» **About this task**
The answer should consist of all the entries, repeated word for word.

» **Material for this task**
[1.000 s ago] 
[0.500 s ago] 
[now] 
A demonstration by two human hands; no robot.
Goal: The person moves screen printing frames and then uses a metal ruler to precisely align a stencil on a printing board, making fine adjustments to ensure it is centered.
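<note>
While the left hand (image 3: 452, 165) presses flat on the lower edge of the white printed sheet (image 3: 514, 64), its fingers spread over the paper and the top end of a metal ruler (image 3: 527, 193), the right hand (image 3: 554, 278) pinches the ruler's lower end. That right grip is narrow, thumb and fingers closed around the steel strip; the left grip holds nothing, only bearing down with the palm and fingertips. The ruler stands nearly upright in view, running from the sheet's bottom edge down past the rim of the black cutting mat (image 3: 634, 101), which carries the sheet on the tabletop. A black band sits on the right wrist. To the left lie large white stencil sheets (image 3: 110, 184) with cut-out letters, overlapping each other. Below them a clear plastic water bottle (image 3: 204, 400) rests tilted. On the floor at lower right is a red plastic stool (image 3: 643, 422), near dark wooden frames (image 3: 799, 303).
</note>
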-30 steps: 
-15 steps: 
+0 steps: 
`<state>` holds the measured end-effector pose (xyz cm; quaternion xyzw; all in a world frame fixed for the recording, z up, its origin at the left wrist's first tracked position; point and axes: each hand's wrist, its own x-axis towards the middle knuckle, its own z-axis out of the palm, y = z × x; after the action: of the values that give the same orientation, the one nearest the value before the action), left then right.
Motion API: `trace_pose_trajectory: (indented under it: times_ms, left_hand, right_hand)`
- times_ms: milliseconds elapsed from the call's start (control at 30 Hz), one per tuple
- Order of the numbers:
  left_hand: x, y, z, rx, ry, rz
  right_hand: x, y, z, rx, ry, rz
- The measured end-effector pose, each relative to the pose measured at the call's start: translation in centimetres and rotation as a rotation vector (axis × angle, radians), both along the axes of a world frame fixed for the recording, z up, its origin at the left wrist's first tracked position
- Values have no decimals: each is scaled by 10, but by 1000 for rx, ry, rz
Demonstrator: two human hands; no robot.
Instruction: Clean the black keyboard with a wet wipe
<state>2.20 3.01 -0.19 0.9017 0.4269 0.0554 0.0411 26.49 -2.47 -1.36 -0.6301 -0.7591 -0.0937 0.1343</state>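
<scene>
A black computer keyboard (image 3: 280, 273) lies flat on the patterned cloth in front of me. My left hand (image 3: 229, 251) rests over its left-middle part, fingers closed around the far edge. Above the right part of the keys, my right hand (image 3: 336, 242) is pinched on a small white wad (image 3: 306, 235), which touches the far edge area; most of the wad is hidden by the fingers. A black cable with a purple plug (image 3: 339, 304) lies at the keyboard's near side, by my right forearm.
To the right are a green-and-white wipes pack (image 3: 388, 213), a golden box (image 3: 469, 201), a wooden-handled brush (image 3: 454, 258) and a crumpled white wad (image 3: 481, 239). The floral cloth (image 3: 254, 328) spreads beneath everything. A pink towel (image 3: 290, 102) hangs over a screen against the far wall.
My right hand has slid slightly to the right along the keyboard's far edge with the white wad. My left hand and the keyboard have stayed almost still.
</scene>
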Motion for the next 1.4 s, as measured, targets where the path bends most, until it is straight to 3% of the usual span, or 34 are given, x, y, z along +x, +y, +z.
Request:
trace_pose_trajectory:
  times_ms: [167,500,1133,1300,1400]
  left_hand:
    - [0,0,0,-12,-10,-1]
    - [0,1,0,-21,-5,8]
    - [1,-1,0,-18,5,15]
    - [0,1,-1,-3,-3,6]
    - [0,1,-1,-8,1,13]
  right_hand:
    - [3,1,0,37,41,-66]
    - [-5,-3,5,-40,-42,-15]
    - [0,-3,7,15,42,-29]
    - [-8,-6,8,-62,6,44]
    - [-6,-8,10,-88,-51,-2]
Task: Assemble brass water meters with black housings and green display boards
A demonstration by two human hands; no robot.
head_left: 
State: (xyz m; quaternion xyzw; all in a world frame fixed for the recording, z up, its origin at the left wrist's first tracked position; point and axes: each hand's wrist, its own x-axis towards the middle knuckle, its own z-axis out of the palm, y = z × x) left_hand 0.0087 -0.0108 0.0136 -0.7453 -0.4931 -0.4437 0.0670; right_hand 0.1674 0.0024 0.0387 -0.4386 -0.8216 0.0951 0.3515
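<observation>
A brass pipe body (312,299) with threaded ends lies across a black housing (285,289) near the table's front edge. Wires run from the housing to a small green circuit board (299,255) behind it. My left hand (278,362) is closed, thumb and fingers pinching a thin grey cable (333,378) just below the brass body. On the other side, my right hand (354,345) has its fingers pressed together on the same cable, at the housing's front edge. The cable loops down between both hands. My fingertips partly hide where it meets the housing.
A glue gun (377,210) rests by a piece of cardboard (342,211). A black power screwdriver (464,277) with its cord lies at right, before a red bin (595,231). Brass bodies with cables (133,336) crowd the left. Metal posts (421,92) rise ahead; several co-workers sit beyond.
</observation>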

» **Expected output**
[1.000 s ago] 
[0.500 s ago] 
[now] 
A demonstration by two human hands; no robot.
Goal: The person moves screen printing frames and then uses a metal ruler to precisely align a stencil on a printing board, making fine adjustments to ensure it is centered.
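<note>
While the left hand (image 3: 452, 165) presses flat on the lower edge of the white printed sheet (image 3: 514, 64), its fingers spread over the paper and the top end of a metal ruler (image 3: 527, 193), the right hand (image 3: 554, 278) pinches the ruler's lower end. That right grip is narrow, thumb and fingers closed around the steel strip; the left grip holds nothing, only bearing down with the palm and fingertips. The ruler stands nearly upright in view, running from the sheet's bottom edge down past the rim of the black cutting mat (image 3: 634, 101), which carries the sheet on the tabletop. A black band sits on the right wrist. To the left lie large white stencil sheets (image 3: 110, 184) with cut-out letters, overlapping each other. Below them a clear plastic water bottle (image 3: 204, 400) rests tilted. On the floor at lower right is a red plastic stool (image 3: 643, 422), near dark wooden frames (image 3: 799, 303).
</note>
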-30 steps: 
-15 steps: 
+0 steps: 
`<state>` holds the measured end-effector pose (xyz cm; quaternion xyzw; all in a world frame fixed for the recording, z up, its origin at the left wrist's first tracked position; point and axes: each hand's wrist, its own x-axis towards the middle knuckle, its own z-axis out of the palm, y = z × x; after the action: of the values that give the same orientation, the one nearest the value before the action), left then right.
Motion API: `trace_pose_trajectory: (indented under it: times_ms, left_hand, right_hand)`
- times_ms: milliseconds elapsed from the call's start (control at 30 Hz), one per tuple
- Order of the numbers:
  left_hand: x, y, z, rx, ry, rz
  right_hand: x, y, z, rx, ry, rz
- The measured end-effector pose, each relative to the pose measured at the call's start: translation in centimetres and rotation as a rotation vector (axis × angle, radians), both along the axes of a world frame fixed for the recording, z up, its origin at the left wrist's first tracked position
- Values have no decimals: each is scaled by 10, but by 1000 for rx, ry, rz
Demonstrator: two human hands; no robot.
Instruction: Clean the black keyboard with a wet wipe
<state>2.20 3.01 -0.19 0.9017 0.4269 0.0554 0.0411 26.49 -2.47 -1.36 -0.6301 -0.7591 -0.0937 0.1343</state>
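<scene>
A black computer keyboard (image 3: 280, 273) lies flat on the patterned cloth in front of me. My left hand (image 3: 229, 251) rests over its left-middle part, fingers closed around the far edge. Above the right part of the keys, my right hand (image 3: 336, 242) is pinched on a small white wad (image 3: 306, 235), which touches the far edge area; most of the wad is hidden by the fingers. A black cable with a purple plug (image 3: 339, 304) lies at the keyboard's near side, by my right forearm.
To the right are a green-and-white wipes pack (image 3: 388, 213), a golden box (image 3: 469, 201), a wooden-handled brush (image 3: 454, 258) and a crumpled white wad (image 3: 481, 239). The floral cloth (image 3: 254, 328) spreads beneath everything. A pink towel (image 3: 290, 102) hangs over a screen against the far wall.
My right hand has slid slightly to the right along the keyboard's far edge with the white wad. My left hand and the keyboard have stayed almost still.
</scene>
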Motion for the next 1.4 s, as measured, targets where the path bends most, until it is straight to 3% of the usual span, or 34 are given, x, y, z along +x, +y, +z.
Request:
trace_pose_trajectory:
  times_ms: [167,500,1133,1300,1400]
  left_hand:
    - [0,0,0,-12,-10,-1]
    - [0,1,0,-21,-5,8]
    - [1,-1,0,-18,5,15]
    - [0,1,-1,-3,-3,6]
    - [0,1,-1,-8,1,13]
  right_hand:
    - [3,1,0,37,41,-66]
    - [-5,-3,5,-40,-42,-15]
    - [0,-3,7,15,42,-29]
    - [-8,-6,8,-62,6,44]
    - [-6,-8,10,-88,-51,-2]
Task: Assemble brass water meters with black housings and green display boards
A demonstration by two human hands; no robot.
head_left: 
State: (xyz m; quaternion xyzw; all in a world frame fixed for the recording, z up, its origin at the left wrist's first tracked position; point and axes: each hand's wrist, its own x-axis towards the middle knuckle, its own z-axis out of the palm, y = z × x) left_hand 0.0087 -0.0108 0.0136 -0.7453 -0.4931 -0.4437 0.0670; right_hand 0.1674 0.0024 0.0387 -0.4386 -0.8216 0.0951 0.3515
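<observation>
A brass pipe body (312,299) with threaded ends lies across a black housing (285,289) near the table's front edge. Wires run from the housing to a small green circuit board (299,255) behind it. My left hand (278,362) is closed, thumb and fingers pinching a thin grey cable (333,378) just below the brass body. On the other side, my right hand (354,345) has its fingers pressed together on the same cable, at the housing's front edge. The cable loops down between both hands. My fingertips partly hide where it meets the housing.
A glue gun (377,210) rests by a piece of cardboard (342,211). A black power screwdriver (464,277) with its cord lies at right, before a red bin (595,231). Brass bodies with cables (133,336) crowd the left. Metal posts (421,92) rise ahead; several co-workers sit beyond.
</observation>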

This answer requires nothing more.